- It doesn't matter how big the audience is, as long as they are enjoying it, it's fine.
- Watching Elton John singing my song with Eminem on the Grammys was just bizarre.
- I can't go to Tesco without people following me down the aisles whispering, "That's her".
It started off in Marks & Spencer's and now it's every supermarket.
- I'm an all right musician who is rubbish at everything. I used to be a great classical
player but I let that slip. Sometimes I play piano live but then I can't sing.
It's like rubbing your stomach and head at the same time.
- I go shopping, clean the flat, cook my boyfriend's dinner.
It's great selling records, but it doesn't mean you have to turn into a freak.
- I'm not actually putting me out through my lyrics. I'm trying to put feelings out. I'm not
sort of saying this is me, because if I was, I'd be a psycho.
- It's much better when I go out with my mates and we stop talking about me
like I'm some sort of egomaniac. It's great when we can just have a drink.

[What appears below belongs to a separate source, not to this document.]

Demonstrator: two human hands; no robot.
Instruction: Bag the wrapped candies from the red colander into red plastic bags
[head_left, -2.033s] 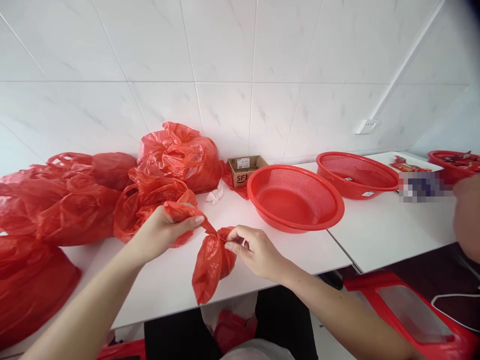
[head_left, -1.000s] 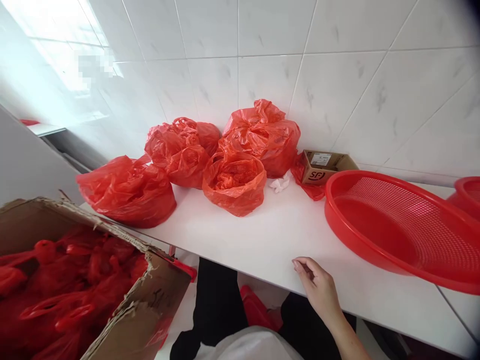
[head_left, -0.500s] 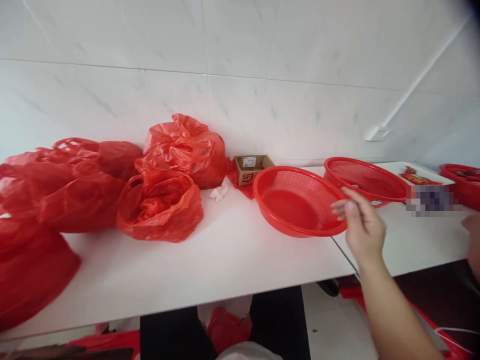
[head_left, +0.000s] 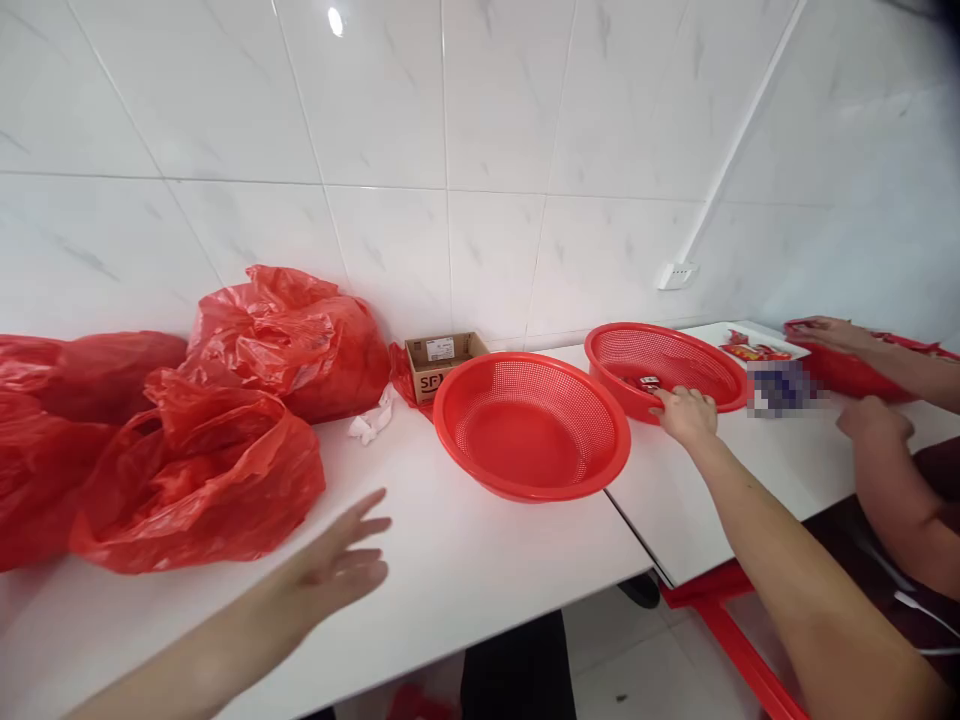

- I was going to play for Arsenal, and that was final. I was going to be the first
girl in the team. I was disappointed when I realised that wasn't going to happen.
- I'll never as long as I live write a song about what it is to be famous,
at that point, remove me from this life, I've lost it.
- My perfect day is going to the pub and then a football match.
- I don't give a flying f*** about any other chart.
- It's so much fun, it's making me giggle. I feel like a princess today.
- I can be really horrible sometimes, a total bitch.
- It's true what they say about women reaching their peak later in life.
Sex becomes less tied up with emotions and relationships, and more about
having a good time.
- Once I was off to the loo when everyone started chanting, "Dido, Dido,
give us a wave." It's flattering, but I would rather everyone in the whole
ground didn't know I was off for a wee.